## [ACTION ITEM]
Would you return, word for word, the lines of the data below from the line with "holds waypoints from" through the line with "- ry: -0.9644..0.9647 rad", and no others?

## [DATA SECTION]
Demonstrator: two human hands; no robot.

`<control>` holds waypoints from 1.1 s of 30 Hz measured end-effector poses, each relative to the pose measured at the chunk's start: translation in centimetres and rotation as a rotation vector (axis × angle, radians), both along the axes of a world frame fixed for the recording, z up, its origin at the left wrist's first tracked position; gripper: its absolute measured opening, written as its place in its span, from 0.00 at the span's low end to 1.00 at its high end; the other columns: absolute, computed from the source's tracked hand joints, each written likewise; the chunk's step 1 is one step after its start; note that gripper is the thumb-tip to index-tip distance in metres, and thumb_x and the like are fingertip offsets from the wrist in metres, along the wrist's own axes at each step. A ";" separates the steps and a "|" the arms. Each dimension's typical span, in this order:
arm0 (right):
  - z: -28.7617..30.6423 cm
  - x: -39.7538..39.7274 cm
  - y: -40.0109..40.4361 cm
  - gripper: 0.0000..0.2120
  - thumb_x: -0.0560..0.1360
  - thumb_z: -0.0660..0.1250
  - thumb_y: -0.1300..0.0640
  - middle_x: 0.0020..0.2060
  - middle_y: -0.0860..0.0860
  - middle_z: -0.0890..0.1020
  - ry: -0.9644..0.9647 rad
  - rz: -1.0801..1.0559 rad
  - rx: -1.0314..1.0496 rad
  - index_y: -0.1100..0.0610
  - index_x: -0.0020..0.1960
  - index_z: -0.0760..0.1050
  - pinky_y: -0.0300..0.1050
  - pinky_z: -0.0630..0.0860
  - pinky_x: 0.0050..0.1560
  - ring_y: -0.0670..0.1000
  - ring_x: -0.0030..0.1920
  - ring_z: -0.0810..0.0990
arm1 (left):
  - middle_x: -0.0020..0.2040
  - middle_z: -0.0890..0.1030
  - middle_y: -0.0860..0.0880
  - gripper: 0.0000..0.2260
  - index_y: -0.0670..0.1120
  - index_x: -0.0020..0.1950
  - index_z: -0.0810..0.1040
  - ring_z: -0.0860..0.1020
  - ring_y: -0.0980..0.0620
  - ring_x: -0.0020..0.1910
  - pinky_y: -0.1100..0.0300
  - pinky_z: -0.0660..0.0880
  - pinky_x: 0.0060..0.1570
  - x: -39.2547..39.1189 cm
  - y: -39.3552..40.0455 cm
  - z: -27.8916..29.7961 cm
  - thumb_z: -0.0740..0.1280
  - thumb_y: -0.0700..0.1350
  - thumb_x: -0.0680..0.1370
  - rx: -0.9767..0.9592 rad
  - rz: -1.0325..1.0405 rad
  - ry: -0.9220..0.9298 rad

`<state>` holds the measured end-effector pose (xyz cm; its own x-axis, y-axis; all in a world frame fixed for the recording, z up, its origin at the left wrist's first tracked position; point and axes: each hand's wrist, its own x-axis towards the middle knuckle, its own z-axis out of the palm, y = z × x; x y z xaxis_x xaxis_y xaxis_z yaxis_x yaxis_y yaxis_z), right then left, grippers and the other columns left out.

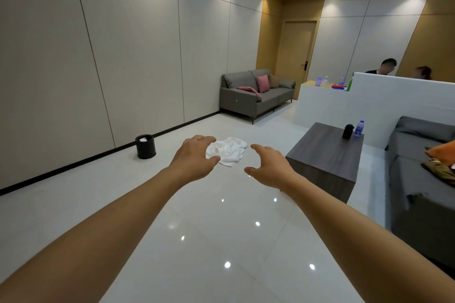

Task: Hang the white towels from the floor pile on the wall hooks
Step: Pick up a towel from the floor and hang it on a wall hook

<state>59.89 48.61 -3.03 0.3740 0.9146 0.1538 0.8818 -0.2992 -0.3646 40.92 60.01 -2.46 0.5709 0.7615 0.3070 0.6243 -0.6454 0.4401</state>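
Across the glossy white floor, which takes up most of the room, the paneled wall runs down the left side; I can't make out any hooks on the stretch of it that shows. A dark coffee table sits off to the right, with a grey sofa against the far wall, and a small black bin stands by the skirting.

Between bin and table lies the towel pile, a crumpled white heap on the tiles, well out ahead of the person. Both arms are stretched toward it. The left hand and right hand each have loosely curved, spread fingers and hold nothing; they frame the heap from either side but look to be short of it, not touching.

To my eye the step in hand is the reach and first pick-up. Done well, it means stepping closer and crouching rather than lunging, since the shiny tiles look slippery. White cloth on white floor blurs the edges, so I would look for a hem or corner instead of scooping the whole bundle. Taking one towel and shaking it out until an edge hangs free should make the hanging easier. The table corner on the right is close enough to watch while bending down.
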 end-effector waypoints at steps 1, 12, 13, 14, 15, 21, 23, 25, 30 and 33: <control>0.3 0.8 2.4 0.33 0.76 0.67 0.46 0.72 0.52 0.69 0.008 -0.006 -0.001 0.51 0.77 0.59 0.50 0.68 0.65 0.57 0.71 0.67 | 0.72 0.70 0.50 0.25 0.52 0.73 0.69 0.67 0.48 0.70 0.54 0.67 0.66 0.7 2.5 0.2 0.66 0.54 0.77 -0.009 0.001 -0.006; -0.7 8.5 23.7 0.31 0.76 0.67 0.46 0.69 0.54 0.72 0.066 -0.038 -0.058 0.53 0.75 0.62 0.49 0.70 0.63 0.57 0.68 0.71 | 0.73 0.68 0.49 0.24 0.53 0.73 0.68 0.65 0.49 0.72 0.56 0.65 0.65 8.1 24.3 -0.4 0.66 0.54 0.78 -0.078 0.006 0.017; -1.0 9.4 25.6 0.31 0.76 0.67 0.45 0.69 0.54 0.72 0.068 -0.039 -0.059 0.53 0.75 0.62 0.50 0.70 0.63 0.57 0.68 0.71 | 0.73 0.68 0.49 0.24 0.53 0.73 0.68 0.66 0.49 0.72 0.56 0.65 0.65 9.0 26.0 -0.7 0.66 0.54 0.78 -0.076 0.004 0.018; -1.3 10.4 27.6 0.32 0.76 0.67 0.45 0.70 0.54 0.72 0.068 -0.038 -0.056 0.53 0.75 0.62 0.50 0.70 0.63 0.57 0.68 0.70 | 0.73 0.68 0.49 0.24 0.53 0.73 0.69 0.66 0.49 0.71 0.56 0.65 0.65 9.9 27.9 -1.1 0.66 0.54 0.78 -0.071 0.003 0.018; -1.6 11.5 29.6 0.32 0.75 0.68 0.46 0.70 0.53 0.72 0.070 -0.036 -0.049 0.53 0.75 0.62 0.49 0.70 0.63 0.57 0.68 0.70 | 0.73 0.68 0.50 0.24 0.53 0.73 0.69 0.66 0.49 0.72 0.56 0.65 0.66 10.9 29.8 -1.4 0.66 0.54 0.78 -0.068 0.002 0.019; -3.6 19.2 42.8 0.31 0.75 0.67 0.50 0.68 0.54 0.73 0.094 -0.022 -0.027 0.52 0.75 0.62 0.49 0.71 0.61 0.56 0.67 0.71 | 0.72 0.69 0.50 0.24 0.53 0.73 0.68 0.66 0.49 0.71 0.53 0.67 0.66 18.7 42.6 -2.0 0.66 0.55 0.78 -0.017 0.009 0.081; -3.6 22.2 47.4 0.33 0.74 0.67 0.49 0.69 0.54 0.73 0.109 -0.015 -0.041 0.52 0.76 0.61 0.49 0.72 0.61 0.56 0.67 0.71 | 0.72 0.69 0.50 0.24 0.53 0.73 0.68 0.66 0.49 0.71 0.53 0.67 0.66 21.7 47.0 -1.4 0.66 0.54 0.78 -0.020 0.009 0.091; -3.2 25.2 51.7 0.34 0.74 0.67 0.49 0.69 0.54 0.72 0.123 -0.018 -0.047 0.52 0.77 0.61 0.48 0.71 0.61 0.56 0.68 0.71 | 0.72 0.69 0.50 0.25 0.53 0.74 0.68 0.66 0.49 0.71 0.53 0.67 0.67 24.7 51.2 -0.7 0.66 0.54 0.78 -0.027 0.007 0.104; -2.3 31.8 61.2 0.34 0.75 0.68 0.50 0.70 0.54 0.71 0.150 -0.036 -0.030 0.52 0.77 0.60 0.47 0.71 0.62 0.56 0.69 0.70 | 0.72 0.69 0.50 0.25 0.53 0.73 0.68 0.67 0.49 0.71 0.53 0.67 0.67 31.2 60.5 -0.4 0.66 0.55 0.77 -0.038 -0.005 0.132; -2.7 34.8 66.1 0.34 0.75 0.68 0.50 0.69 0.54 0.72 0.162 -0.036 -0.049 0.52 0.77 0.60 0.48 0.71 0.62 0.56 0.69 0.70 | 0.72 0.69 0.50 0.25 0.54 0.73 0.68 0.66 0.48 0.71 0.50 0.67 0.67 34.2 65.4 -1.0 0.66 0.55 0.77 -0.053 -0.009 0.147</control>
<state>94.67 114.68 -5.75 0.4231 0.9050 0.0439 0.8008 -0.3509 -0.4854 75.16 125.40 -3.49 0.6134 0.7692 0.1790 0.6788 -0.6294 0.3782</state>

## [RESULT FOR THIS TASK]
`<control>` holds waypoints from 1.1 s of 30 Hz measured end-effector poses, each relative to the pose measured at the chunk's start: translation in centimetres and rotation as a rotation vector (axis × angle, radians), both along the axes of a world frame fixed for the recording, z up, its origin at the left wrist's first tracked position; gripper: its absolute measured opening, written as its place in its span, from 0.00 at the span's low end to 1.00 at its high end; the other columns: absolute, computed from the source's tracked hand joints, each written likewise; the chunk's step 1 is one step after its start; note that gripper is the thumb-tip to index-tip distance in metres, and thumb_x and the like are fingertip offsets from the wrist in metres, along the wrist's own axes at each step. A ";" separates the steps and a "|" the arms. Each dimension's typical span, in this order:
arm0 (right):
  - z: -28.7617..30.6423 cm
  - x: -39.7538..39.7274 cm
  - y: -40.0109..40.4361 cm
  - gripper: 0.0000..0.2120
  - thumb_x: -0.0560..0.1360
  - thumb_z: -0.0660..0.1250
  - thumb_y: -0.1300..0.0640
  - middle_x: 0.0020..0.2060
  - middle_y: -0.0860..0.0860
  - middle_z: -0.0890..0.1020
  - ry: -0.9644..0.9647 rad

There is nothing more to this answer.